# Work order:
Reprint the entire listing exactly.
......
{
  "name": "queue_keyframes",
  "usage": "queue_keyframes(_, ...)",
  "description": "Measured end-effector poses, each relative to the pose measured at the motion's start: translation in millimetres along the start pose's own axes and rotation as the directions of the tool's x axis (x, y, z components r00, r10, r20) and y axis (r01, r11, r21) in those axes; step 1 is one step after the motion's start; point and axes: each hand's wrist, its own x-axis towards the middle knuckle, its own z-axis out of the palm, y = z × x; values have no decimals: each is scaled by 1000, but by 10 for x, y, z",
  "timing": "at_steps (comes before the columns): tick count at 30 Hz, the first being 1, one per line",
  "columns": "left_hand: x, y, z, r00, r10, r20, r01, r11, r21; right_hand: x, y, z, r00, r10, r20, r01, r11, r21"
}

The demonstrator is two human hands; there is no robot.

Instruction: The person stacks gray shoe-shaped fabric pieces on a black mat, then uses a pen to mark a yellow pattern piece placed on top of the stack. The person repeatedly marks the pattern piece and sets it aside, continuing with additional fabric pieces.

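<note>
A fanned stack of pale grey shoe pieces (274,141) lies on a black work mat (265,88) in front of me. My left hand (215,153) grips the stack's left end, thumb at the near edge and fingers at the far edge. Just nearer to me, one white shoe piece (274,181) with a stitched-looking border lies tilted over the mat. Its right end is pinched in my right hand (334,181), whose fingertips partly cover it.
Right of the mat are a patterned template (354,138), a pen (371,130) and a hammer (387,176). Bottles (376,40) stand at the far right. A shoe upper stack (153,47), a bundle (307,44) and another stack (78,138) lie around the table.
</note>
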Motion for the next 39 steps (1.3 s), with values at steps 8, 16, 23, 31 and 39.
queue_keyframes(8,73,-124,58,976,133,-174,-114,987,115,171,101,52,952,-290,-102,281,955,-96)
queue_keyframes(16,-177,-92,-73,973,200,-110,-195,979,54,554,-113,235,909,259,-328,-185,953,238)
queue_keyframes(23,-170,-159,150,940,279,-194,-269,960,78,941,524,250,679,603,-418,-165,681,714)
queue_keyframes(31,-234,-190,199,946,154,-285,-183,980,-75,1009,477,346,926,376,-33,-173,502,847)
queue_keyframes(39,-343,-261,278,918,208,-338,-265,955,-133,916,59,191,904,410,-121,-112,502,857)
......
# Your solution:
{
  "name": "queue_keyframes",
  "usage": "queue_keyframes(_, ...)",
  "description": "Measured end-effector poses, each relative to the pose measured at the motion's start: translation in millimetres along the start pose's own axes and rotation as the directions of the tool's x axis (x, y, z components r00, r10, r20) and y axis (r01, r11, r21) in those axes; step 1 is one step after the motion's start; point and axes: each hand's wrist, its own x-axis towards the middle knuckle, its own z-axis out of the palm, y = z × x; values have no decimals: each is scaled by 1000, but by 10 for x, y, z",
  "timing": "at_steps (comes before the columns): tick count at 30 Hz, the first being 1, one per line",
  "columns": "left_hand: x, y, z, r00, r10, r20, r01, r11, r21; right_hand: x, y, z, r00, r10, r20, r01, r11, r21"
}

The demonstrator is two human hands; there is no robot.

Instruction: The person stacks gray shoe-shaped fabric pieces on a black mat, then uses a pen to mark a yellow pattern piece placed on top of the stack. The person repeatedly marks the pattern piece and sets it aside, continuing with additional fabric pieces.

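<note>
A fanned stack of pale grey shoe pieces (274,141) lies on a black work mat (265,88) in front of me. My left hand (215,153) grips the stack's left end, thumb at the near edge and fingers at the far edge. Just nearer to me, one white shoe piece (274,181) with a stitched-looking border lies tilted over the mat. Its right end is pinched in my right hand (334,181), whose fingertips partly cover it.
Right of the mat are a patterned template (354,138), a pen (371,130) and a hammer (387,176). Bottles (376,40) stand at the far right. A shoe upper stack (153,47), a bundle (307,44) and another stack (78,138) lie around the table.
</note>
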Motion for the next 39 steps (1.3 s), with values at steps 8, 16, 23, 31 and 39.
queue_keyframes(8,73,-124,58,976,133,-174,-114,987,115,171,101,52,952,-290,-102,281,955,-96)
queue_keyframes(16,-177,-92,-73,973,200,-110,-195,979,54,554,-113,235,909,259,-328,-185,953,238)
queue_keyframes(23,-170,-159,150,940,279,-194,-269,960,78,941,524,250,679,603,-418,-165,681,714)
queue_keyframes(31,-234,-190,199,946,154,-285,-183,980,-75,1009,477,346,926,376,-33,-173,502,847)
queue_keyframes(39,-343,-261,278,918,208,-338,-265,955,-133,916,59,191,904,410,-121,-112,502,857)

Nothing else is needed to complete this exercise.